Flexible working policies are not a new concept to many organisations, but the widespread uptake of these working practices when lockdown started has had a noticeable impact. Currently, 63% of life sciences professionals are working in a flexible working arrangement, and two thirds (66%) say this flexibility is important to them.

However, employers must be aware of the potential downsides of this flexibility. Professionals stated that the top two drawbacks of flexible working arrangements were employees feeling isolated (52%) and the blurring of boundaries between work-life balance (50%). 

What should employers prioritise going forward?

Using the knowledge gained over the last few months, how can employers use flexible working to effectively drive their ED&I agenda? Here are some of our recommendations:

  • Make a commitment to ED&I: A diverse and inclusive workforce is no longer a unique selling point to prospective employees. Employers wanting to attract and retain the best individuals need to make comprehensive ED&I policies a core part of their talent acquisition and retention strategy.
  • Promote ED&I initiatives to jobseekers: ED&I policies including flexible working options need to be promoted at key points in the jobseeker journey, such as in job ads and on your organisation’s website, to avoid lowering your engagement with top talent.
  • Tailor your flexible working options: Flexible working isn’t one-size-fits-all. Employers need to be aware that it offers huge advantages for some, but drawbacks for others depending on their role, working style and personal circumstances. Try to be mindful of and accommodating to this by remaining open to flexible working for all employees, not just those who are parents or carers.

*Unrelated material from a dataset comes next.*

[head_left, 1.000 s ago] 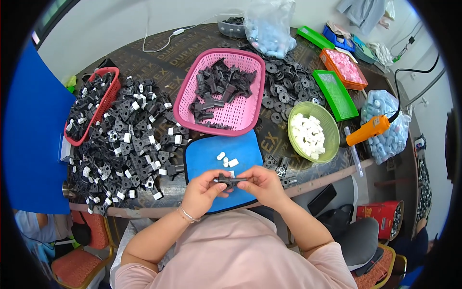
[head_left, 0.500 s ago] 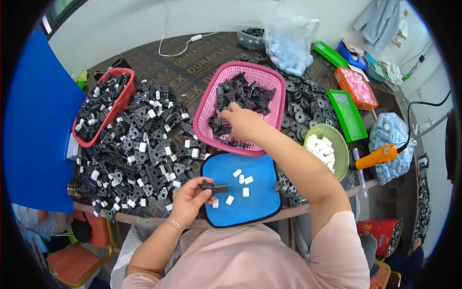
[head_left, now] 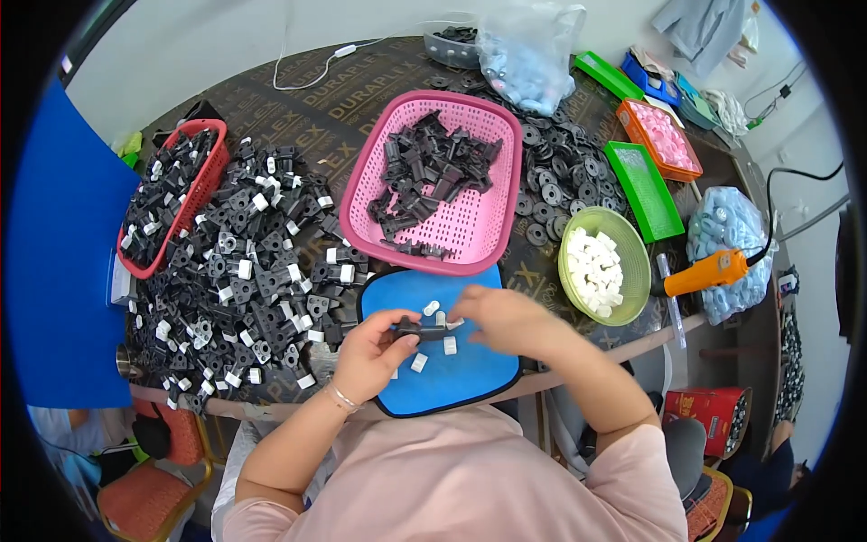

How can employees take responsibility?

For ED&I to really press ahead, employees also need to recognise the responsibility they have. Here are some things to think about:

  • Look for an employer’s commitment to ED&I: If you are job searching, make looking for ED&I policies a priority. Organisations that are committed to ED&I are invariably more enjoyable to work for and are more likely to thrive in our rapidly evolving world of work.
  • Think about your working preferences: What do you need to work at your best? Consider what your ideal working arrangement would be and discuss this with your employer. An organisation that truly fosters a diverse and inclusive environment will work with you to figure out a flexible working arrangement which best suits you.
  • Stay adaptable and practical: Try to remain adaptable and practical in light of your employer’s situation and the current circumstances. When discussing ED&I initiatives or flexible working, approach the conversation constructively and focus on how both you and your organisation will benefit.

By working together, both employers and employees within the life sciences profession can continue to progress their ED&I agendas and reap the benefits that this provides.

For further insights into how flexible working can help facilitate equality in the workplace, request your copy of the Hays Equality, Diversity & Inclusion 2020 Report.

About this author

Chris Smith is the Operations Director for Hays Life Sciences UK. Chris graduated from Sheffield University with a BSc Psychology in 2000 and has 20 years of recruitment experience. He has worked for Hays Life Sciences since 2006, starting as a Biometrics recruiter for Pharmaceutical and CRO clients across Europe, before launching Hays Life Sciences successfully in the Netherlands and managing delivery teams in Switzerland and Scandinavia.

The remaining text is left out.